**Exercise objective**
Among the lines below, take the one holding "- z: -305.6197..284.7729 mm", the one holding "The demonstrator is", and all lines between them. Set them down exactly.
Provided material Start Marker
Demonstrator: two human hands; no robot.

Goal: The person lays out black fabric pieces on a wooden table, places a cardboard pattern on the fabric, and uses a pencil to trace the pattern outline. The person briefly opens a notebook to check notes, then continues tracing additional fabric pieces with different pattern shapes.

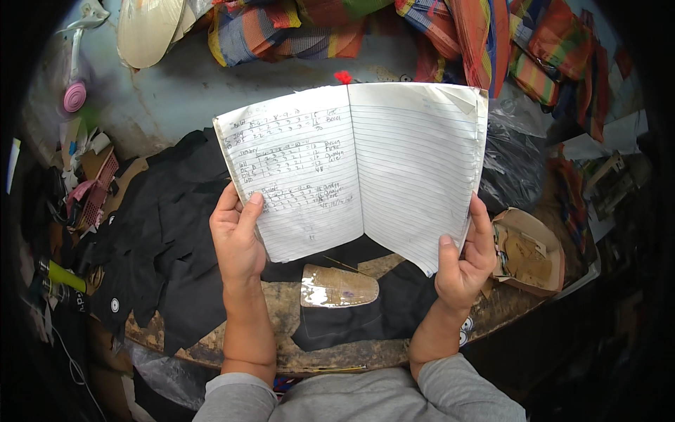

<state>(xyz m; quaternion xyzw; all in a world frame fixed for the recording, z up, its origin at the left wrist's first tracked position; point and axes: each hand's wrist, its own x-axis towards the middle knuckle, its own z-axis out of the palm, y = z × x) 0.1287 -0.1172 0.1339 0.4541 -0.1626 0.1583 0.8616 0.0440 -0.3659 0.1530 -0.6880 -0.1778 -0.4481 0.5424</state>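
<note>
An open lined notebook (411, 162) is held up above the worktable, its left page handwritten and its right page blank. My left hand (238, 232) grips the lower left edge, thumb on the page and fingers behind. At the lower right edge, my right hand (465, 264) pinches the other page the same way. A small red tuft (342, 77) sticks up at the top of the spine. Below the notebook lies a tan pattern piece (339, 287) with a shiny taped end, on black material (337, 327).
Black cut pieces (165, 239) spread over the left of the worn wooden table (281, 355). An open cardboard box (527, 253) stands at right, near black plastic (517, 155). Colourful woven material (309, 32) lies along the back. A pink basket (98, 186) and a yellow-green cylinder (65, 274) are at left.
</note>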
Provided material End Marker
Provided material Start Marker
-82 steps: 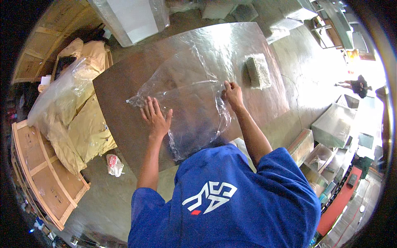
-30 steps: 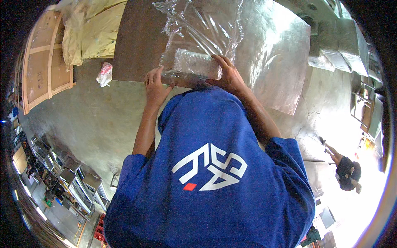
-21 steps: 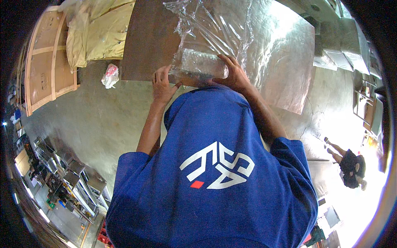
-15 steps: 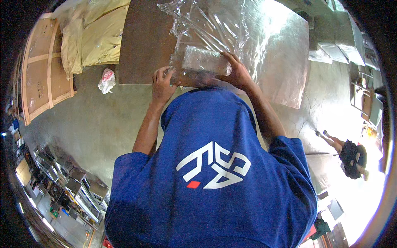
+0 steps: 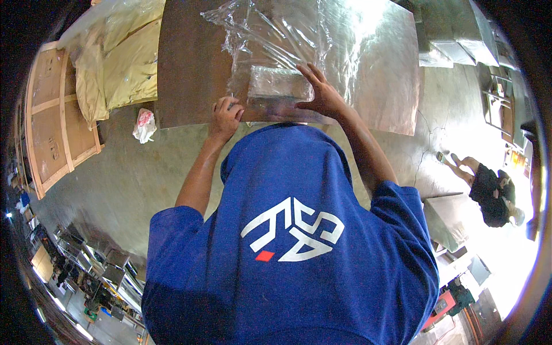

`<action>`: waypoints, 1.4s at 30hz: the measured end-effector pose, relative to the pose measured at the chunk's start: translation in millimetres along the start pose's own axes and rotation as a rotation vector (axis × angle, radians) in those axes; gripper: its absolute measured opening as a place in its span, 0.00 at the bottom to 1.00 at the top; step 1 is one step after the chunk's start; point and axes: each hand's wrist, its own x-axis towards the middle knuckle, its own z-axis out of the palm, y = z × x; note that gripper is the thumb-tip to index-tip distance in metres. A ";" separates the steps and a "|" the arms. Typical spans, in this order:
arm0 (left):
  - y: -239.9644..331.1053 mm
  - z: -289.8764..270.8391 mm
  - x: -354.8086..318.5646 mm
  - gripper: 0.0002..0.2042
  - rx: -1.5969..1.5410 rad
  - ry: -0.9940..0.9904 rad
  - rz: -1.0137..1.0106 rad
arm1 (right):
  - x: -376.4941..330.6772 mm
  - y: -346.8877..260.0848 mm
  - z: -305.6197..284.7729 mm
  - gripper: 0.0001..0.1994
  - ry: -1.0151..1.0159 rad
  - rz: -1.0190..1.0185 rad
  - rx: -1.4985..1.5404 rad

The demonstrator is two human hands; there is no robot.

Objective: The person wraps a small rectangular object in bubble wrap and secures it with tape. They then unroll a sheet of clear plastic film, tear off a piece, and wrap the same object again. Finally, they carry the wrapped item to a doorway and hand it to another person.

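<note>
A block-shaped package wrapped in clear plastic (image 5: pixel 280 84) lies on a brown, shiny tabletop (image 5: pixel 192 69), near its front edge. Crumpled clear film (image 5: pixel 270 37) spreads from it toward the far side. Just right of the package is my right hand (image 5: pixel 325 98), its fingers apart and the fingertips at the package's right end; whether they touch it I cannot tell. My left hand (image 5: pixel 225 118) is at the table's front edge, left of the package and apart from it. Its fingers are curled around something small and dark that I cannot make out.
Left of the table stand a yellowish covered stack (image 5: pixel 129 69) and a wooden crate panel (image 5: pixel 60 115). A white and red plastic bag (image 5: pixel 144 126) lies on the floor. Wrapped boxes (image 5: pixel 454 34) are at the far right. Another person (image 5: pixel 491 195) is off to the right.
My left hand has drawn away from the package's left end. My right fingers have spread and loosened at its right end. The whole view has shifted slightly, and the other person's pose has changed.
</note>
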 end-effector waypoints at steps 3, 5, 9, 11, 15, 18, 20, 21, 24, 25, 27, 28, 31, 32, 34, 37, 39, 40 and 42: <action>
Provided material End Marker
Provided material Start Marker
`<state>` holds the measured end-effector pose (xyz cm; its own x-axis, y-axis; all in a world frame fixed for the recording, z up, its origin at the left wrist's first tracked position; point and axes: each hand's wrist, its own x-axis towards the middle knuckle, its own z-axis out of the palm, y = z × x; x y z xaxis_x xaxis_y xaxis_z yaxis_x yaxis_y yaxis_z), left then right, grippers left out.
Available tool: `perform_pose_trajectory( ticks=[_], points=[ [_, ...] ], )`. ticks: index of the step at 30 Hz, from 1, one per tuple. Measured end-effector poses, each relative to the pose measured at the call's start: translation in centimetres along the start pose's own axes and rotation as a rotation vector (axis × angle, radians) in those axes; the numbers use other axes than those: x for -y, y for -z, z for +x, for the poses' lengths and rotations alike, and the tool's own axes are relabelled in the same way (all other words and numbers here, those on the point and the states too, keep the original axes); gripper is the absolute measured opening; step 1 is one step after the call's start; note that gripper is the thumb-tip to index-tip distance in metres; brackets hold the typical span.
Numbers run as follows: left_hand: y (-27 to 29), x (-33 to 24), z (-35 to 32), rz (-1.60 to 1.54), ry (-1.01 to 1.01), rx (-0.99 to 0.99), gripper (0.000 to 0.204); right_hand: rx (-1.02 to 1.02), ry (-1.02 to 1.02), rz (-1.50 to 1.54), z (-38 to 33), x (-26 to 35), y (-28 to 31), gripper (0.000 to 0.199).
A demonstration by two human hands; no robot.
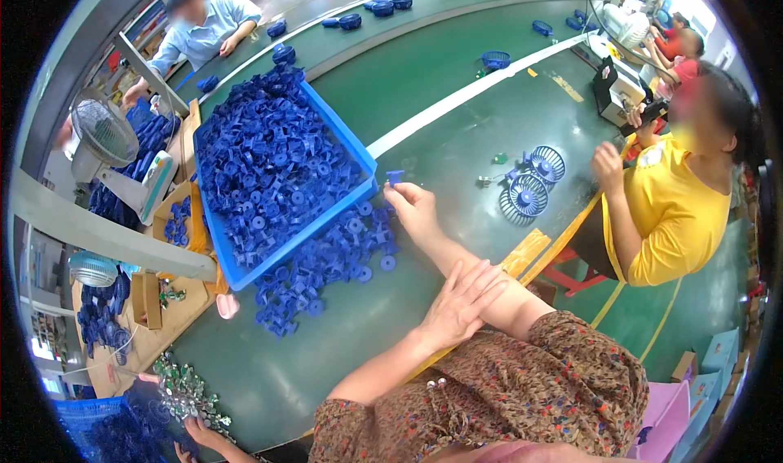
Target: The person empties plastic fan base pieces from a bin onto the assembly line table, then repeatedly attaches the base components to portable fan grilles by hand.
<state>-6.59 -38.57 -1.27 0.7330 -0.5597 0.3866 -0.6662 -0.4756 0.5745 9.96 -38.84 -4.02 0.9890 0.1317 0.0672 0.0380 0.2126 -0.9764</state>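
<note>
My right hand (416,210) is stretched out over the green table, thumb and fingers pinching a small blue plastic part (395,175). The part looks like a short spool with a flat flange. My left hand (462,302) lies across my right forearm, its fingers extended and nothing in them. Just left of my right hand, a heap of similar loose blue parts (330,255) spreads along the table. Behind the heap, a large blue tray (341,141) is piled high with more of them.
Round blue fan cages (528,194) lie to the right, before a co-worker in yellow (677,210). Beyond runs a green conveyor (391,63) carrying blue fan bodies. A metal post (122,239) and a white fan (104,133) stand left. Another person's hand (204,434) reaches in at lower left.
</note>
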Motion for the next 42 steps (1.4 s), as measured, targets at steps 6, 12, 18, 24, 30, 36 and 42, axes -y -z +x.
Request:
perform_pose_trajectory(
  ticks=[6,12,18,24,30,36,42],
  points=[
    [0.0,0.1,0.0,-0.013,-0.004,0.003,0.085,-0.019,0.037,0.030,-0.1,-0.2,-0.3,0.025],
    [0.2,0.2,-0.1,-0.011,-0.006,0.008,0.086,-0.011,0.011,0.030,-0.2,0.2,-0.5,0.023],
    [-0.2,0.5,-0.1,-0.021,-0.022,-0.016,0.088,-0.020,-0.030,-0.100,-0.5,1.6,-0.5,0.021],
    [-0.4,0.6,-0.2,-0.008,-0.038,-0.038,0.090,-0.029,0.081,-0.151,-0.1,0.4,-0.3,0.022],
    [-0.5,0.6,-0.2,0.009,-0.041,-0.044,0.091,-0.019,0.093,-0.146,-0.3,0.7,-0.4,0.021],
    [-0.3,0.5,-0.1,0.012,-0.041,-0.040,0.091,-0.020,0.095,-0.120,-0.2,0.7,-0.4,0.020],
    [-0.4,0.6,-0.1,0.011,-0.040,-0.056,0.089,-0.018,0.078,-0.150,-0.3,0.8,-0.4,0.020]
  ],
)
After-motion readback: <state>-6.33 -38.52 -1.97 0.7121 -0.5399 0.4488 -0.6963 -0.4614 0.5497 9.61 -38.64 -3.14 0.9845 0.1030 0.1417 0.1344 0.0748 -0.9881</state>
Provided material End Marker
**Solution for this exercise**
  - z: -305.6197..284.7729 mm
  - gripper: 0.0001..0.1994
  - ry: -1.0151..1.0159 rad
  - rz: -1.0190..1.0185 rad
  - rx: -1.4985..1.5404 rad

The demonstrator is two human hands; there is no robot.

Output is complete for this exercise.